**Assigned task**
Gather every line below where "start" appears.

**Dataset extract**

********************

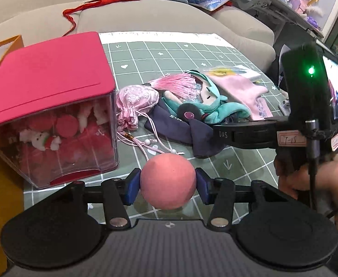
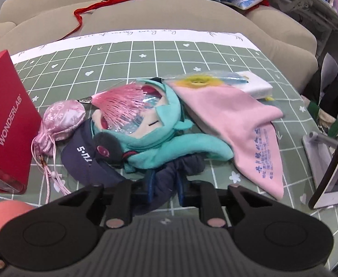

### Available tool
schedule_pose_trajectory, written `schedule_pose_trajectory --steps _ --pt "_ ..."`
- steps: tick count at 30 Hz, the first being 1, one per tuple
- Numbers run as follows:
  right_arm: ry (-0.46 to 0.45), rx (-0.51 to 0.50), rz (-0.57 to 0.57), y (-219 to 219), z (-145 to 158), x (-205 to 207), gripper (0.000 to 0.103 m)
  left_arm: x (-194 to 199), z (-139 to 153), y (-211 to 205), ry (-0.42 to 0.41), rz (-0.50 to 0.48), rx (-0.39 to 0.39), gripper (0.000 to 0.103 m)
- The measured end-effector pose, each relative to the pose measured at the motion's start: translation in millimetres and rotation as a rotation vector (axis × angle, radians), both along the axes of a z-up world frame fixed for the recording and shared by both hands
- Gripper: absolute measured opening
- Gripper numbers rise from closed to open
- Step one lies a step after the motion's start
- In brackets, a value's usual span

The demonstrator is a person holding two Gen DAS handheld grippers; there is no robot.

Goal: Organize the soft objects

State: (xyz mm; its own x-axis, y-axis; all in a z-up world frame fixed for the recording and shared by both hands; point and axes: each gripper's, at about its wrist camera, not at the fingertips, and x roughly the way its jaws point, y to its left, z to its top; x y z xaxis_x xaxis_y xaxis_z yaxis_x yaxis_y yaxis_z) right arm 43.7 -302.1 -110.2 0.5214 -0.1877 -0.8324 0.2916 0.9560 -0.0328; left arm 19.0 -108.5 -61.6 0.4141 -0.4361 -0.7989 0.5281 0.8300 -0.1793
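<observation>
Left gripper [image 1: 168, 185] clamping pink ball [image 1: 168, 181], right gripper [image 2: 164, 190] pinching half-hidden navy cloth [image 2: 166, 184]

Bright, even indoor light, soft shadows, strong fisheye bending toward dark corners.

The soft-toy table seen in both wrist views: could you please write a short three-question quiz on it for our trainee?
1. True or false: the left gripper is shut on the pink ball.
2. What is the right gripper pinching? A) navy cloth B) satin pouch C) pink sock
3. Fill in: the clear box has a ____ lid.

Key: 1 true; 2 A; 3 red.
</observation>
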Motion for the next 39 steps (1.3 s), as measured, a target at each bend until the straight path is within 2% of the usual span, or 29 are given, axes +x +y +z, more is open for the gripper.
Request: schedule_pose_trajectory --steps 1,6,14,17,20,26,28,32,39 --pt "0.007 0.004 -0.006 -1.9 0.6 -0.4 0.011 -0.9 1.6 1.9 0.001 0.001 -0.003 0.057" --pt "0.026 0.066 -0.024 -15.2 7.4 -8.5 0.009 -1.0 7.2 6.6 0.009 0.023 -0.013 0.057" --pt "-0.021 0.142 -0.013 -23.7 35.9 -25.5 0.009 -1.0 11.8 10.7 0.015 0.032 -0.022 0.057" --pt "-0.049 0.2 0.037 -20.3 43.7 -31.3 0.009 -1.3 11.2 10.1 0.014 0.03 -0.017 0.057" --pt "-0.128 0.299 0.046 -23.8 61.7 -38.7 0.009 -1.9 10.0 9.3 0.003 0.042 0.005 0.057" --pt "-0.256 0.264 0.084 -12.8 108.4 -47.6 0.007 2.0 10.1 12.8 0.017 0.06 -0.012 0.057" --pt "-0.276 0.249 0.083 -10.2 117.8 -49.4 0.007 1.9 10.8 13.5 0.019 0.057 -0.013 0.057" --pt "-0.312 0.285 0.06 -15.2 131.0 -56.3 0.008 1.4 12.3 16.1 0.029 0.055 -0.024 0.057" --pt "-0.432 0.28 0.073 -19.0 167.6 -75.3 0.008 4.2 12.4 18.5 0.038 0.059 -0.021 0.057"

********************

**Response**
- The measured end-effector pose, each relative to the pose measured at the motion's start: translation in millimetres and rotation as a rotation vector (axis × angle, radians), both along the axes of a z-up world frame fixed for the recording and shared by both hands
- Step one lies a step after the motion's start

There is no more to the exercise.